En tout état de cause, nous effectuons, en lien avec le ministère de l'économie et des finances, une veille active qui repose notamment sur des contacts réguliers avec les entreprises et les magistrats de liaison présents dans nos ambassades les plus importantes. Ce travail de veille doit être accompagné d'un dispositif de prévention de la corruption. La France a pris, à cet égard, des engagements importants : les normes OCDE ont été transposées en droit interne et la loi Sapin 2 a créé l'Agence française anticorruption AFA.

Il est peut-être encore trop tôt pour juger de son efficience, car elle vient de se mettre en place, mais cette agence, chargée de mieux détecter et de prévenir la corruption, est dotée de pouvoirs de sanction. Des obligations de vigilance sont applicables aux grands groupes, qui devront mettre en oeuvre des procédures de détection et de prévention des faits de corruption et de trafic d'influence. Il s'agit donc d'un outil très utile de clarification et de performance.
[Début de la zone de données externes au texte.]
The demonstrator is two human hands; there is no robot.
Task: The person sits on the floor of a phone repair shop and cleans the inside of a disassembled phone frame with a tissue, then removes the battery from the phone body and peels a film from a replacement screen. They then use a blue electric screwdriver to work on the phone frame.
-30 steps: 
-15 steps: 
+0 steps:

Je précise que nous suivons attentivement la situation de M. Pierucci – je sais que vous-même avez pris des initiatives le concernant. Il bénéficie de la protection consulaire et reçoit, à ce titre, des visites régulières de notre consulat général. M. Pierucci a déposé une demande de transfèrement vers la France, qui a été instruite très favorablement par les autorités françaises compétentes mais que les autorités américaines, souveraines en la matière, ont malheureusement refusée. Vous avez raison de souligner les difficultés que peuvent créer les actions parfois intempestives de certaines autorités, singulièrement outre-Atlantique.

S'agissant de la loi dite « de blocage », vous avez raison de souligner l'aspect néfaste des sanctions unilatérales, qui sont contraires au droit international quand elles sont imposées à des acteurs économiques pour des opérations qui ne peuvent pas être rattachées à la juridiction de l'État qui les adopte. Ces pratiques sont condamnables et doivent être poursuivies devant les instances compétentes, en particulier au regard des règles de l'OMC. Vous avez souligné qu'il existe un dispositif national et un dispositif européen – la loi « de blocage » de 1968 et le règlement européen de 1996 – qui visent à assurer nos entreprises contre l'effet extraterritorial des sanctions.

Je ne suis pas convaincu de leur performance. Je constate, dans le cadre de mes fonctions actuelles, que la tentation de l'extraterritorialité – tentation surtout américaine, et qui ne se justifie pas toujours par le rattachement de l'entreprise concernée au sol américain, ou alors indirectement – doit être contrée par un dialogue franc et ferme avec les autorités américaines, de préférence en anticipant, même si cela n'aboutit pas toujours. Je prends un exemple. Si, au mois de mai prochain, le Président Trump ne donne pas suite à la mise en oeuvre du JCPOA (Joint comprehensive plan of action), c'est-à-dire l'accord sur le nucléaire iranien, nous risquons de rencontrer ce type de problèmes qui, du reste, se posent déjà. En effet, l'accompagnement bancaire d'un certain nombre d'entreprises françaises voulant exporter en Iran est parfois difficile. Nous nous efforçons d'y remédier dès à présent, grâce à un dispositif bancaire d'accompagnement. Je n'en dis pas plus pour l'instant car, si ce dispositif est en bonne voie, il n'est pas encore tout à fait abouti ; Bruno Le Maire et moi y travaillons de manière très consensuelle. Il nous faut également alerter nos partenaires des risques ou des inconvénients majeurs que pourrait représenter une absence d'articulation des sanctions. Nous devons en effet nous efforcer de faire en sorte que celles-ci, lorsqu'elles sont prononcées – je pense au cas de l'Iran –, soient le plus possible harmonisées. Cela nécessite un travail régulier. Ainsi je rencontre non seulement mon homologue américain, mais aussi le secrétaire américain au commerce lors de chacun de mes déplacements à Washington. Notre dialogue est parfois musclé, mais il nous paraît indispensable pour aborder ces questions de la meilleure manière, tenter d'obtenir une homogénéité des mesures envisagées en cas de sanctions et éviter une « extraterritorialité intempestive ».